Who are you? Where are you from and what is your backstory?

I was born and raised in Australia but have constantly moved around from a young age, I’ve now found myself happy and settled in London for the last two years. I am consumed by functional health and the microbiome after being diagnosed with an ‘incurable’ illness which I was able to treat and cure naturally - and that’s probably what has motivated and shaped me the most up until now.

 

What made you get into programming?

I wasn’t always into programming I always just liked to make things on the pc, from a young age I experimented with Photoshop/illustrator, Natural-Motion Endorphin, AfterEffects, and 3DMax. It wasn’t until I started playing a game called Garry’s Mod in my school years that I gained any interest into learning how to program.

 

Although I was studying Mechanical engineering, my real traction in coding came when I wanted to create a product for students to get discounts through a (social sharing) app.

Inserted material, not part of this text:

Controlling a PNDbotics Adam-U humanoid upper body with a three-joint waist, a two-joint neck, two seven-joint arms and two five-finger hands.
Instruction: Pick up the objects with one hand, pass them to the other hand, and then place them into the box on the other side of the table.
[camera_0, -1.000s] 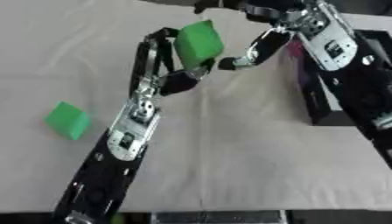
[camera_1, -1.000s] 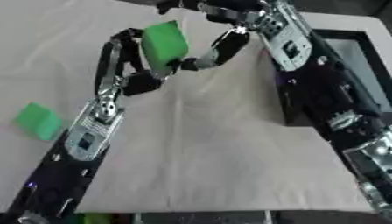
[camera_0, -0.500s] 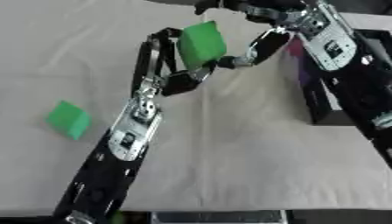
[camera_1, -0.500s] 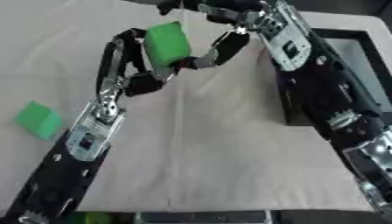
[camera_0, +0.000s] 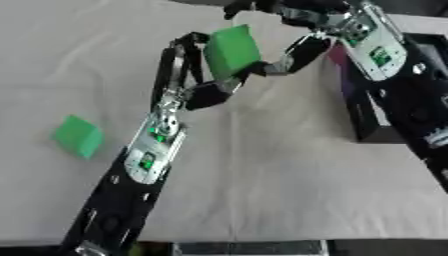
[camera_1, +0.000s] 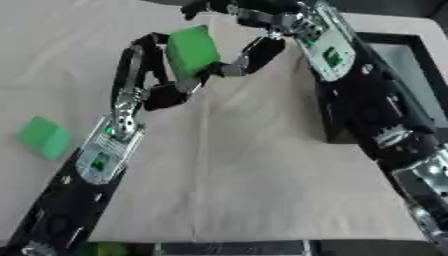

After selling the app for students whilst in uni, I continued my interest in code mainly by cloning projects for fun to see how difficult it was to replicate the world’s most popular websites/apps.

 

 

What made you create Hopiin?

Hopiin was an idea that came to fruition after noticing how in the digital-age so many of us lack ‘genuine’ connection even though we are part of many slack/digital communities and have many digital connections. I realised that nothing replicates face-to-face interaction and in the remote, digital world an online alternative to the event networking/meetup space would be really beneficial.

 

 

What does your process for learning to code look like?

I’m sure the majority of others who learned to code would say the same thing, jump straight in. Think about it like how you would anything else, if someone was to ask you how to learn to cook you would probably say something like:

 

Read a recipe and then follow it, and do the same with other recipes until you naturally understand why the recipes do some of the things they do -- then you’ll be able to start making your own flavourful variations or creations.

 

The same goes for programming, read a tutorial, follow it a few times, do a few others and eventually you’ll be able to put things together yourself. Also stack overflow, lots and lots of stack overflow.

 

 

What does your process for building apps look like?

I am a terrible example to follow, I usually just dive straight in thinking about what the project will need as it goes -- and thus I don’t write great code the first time, it usually needs to be refactored numerous times. It’s both good and a bad thing as I know many great programmers that will get stuck in the planning phase thinking about problems that will arise in the code later on and not starting the project, as a lot of the times solutions come up naturally along the way. On the flip side, at least they don’t waste as many hours reiterating, refactoring, or bug-fixing.

 

Do you face any particular challenges when building over a period of time?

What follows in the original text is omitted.